From Dragonfly: Seeing Someone Different

They say that the change is slow in recovery. That people around you will notice the changes well before you will. I've definitely seen that in the people around me. Some grow so much, some just a little, but all for the better.

This morning I was looking in the mirror, washing my face. I smiled at myself. It was an honest smile. I used to avoid mirrors, hating what I'd see. I only saw my flaws, my failures... I always just saw a fat, round face, that grows hair in unfortunate places that I always needed to take care of, that didn't fit in, anywhere. I didn't notice my dimples, my birth mark, my eye color, my small nose, my chin, my forehead. I couldn't see those things. Mirrors were reminders of everything wrong in my life. I wasn't as "pretty" as the women in my family. I didn't even look Jewish. I burned, where they tanned. I had freckles. I was full of mistakes.

This morning, I smiled. I smiled because my dimples were cute. I smiled because yesterday I was able to talk with a friend about something "difficult" and I did it without fear, without being passive or worst, passive-aggressive. I smiled because I have two months left here. I smiled because I am loved and supported by so many people. I smiled because I don't care if I fit in anywhere. I smiled because I like myself. I smiled because it's morning and I have so much to be grateful for.
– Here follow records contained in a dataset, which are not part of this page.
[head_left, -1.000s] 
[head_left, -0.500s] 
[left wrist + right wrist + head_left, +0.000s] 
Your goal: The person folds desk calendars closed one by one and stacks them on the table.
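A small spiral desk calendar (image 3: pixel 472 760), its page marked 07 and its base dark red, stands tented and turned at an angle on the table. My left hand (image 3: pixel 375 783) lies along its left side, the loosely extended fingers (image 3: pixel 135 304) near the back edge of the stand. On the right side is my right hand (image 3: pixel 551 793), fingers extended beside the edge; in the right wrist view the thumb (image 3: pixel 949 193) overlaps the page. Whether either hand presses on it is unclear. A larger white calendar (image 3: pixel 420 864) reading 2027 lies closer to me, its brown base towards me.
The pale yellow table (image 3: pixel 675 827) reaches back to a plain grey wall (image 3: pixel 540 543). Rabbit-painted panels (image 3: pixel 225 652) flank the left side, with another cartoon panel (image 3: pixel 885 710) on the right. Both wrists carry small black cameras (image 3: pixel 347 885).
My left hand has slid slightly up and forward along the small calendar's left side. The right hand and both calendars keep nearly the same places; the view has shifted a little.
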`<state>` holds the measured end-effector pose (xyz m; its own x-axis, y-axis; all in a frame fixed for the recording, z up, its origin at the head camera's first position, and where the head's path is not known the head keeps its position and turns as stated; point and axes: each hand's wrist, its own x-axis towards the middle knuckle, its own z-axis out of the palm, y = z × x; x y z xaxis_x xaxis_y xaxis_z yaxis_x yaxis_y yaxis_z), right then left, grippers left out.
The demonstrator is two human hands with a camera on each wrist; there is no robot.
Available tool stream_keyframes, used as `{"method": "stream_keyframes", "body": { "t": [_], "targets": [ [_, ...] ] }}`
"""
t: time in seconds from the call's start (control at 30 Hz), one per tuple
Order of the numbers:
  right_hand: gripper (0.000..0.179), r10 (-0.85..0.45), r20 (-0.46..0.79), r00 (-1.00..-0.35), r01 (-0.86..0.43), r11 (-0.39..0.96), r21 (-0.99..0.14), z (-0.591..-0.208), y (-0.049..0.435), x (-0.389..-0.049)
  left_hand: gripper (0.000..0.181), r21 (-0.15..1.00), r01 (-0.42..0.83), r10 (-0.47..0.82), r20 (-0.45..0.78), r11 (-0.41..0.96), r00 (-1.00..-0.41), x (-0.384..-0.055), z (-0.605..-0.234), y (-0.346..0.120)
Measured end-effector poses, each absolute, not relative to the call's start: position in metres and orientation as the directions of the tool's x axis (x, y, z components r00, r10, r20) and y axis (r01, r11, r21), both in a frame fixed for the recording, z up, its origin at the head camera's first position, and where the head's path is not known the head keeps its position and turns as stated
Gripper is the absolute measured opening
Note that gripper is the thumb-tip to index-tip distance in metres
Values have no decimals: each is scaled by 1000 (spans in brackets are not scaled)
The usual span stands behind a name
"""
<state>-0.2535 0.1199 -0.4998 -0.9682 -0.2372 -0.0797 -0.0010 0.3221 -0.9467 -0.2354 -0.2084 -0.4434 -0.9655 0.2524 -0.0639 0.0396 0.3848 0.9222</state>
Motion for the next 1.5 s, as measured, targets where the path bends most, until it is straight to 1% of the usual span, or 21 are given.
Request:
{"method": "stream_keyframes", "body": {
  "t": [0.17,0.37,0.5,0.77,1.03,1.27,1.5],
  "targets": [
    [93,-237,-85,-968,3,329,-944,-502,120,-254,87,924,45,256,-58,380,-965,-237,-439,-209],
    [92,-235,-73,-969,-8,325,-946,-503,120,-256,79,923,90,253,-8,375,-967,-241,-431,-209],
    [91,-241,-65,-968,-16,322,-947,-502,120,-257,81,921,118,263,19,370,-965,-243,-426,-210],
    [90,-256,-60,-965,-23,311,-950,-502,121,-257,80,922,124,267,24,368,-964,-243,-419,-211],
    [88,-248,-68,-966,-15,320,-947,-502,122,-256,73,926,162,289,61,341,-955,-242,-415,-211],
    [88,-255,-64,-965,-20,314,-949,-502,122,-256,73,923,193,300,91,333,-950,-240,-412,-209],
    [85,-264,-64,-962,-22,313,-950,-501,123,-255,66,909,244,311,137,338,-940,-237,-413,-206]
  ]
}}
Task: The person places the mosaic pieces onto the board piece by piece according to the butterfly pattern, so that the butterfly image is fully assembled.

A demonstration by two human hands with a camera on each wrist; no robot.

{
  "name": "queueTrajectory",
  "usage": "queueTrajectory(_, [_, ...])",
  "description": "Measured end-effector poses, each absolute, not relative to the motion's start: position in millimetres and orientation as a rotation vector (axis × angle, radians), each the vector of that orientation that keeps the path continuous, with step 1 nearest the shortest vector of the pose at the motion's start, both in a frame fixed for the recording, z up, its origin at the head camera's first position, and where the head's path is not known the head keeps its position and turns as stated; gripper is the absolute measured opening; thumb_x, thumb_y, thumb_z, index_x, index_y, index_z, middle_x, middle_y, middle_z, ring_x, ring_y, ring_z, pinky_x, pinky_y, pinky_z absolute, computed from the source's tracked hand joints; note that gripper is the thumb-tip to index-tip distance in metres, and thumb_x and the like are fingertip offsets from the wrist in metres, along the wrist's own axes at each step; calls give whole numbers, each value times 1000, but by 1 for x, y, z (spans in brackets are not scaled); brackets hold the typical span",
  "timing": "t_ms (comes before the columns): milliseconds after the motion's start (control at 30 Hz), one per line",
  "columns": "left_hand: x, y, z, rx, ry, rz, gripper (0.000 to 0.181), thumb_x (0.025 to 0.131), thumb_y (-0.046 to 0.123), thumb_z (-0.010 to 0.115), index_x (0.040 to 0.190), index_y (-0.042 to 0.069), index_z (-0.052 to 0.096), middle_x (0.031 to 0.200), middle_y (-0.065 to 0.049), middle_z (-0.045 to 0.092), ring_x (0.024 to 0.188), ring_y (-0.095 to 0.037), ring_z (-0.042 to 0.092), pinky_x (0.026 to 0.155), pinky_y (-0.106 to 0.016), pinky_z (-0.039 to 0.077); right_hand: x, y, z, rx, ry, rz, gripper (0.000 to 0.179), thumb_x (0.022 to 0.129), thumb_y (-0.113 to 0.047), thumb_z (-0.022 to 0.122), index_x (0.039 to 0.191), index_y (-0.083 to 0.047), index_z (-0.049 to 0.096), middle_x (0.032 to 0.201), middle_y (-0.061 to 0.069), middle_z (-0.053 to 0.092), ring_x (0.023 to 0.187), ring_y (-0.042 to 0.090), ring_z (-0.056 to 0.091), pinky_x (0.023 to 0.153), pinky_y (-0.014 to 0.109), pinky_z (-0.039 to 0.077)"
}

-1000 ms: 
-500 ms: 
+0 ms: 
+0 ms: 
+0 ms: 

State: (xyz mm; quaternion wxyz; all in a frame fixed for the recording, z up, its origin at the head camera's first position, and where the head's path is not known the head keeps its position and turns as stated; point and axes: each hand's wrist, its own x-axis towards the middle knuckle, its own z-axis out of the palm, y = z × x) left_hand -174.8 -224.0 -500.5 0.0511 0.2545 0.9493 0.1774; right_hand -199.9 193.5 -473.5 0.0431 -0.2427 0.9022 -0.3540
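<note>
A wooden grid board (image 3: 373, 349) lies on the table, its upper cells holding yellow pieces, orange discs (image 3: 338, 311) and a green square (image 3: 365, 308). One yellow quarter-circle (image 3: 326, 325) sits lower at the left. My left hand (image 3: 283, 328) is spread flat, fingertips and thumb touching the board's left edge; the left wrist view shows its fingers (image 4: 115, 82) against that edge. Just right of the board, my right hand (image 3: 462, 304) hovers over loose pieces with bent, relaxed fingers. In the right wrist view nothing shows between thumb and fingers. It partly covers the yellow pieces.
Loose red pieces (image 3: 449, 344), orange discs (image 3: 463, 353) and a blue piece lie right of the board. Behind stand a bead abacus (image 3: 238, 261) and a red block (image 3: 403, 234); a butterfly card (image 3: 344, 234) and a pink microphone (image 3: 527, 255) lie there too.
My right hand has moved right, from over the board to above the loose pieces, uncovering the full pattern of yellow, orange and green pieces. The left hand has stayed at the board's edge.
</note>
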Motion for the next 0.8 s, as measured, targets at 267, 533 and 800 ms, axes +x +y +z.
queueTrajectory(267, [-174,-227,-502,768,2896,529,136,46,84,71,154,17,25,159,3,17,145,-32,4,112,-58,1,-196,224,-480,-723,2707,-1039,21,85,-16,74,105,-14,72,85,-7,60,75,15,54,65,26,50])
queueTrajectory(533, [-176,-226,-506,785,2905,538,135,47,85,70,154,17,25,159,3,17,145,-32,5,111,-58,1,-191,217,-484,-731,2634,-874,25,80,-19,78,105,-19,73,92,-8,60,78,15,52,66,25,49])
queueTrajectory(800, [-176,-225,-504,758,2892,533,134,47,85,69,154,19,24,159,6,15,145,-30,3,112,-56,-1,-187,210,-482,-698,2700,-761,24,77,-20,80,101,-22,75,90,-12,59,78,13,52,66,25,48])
If anyone told me that I'd ever wake up feeling good about myself, I'd have told them they are crazy. I was so sick, I never could see me ever getting past the flaws I saw in myself. I'm not saying I don't still have "flaws," or a round face, or hair issues, or burn too easily, or make a ton of mistakes. I'm not saying that I'm all that different, but it's how I interpret myself that has changed. Who cares? I am who I am and that's okay! Once I stopped caring about what everyone else thought of me, I started to realize it all didn't really matter. I see someone very different in the mirror today!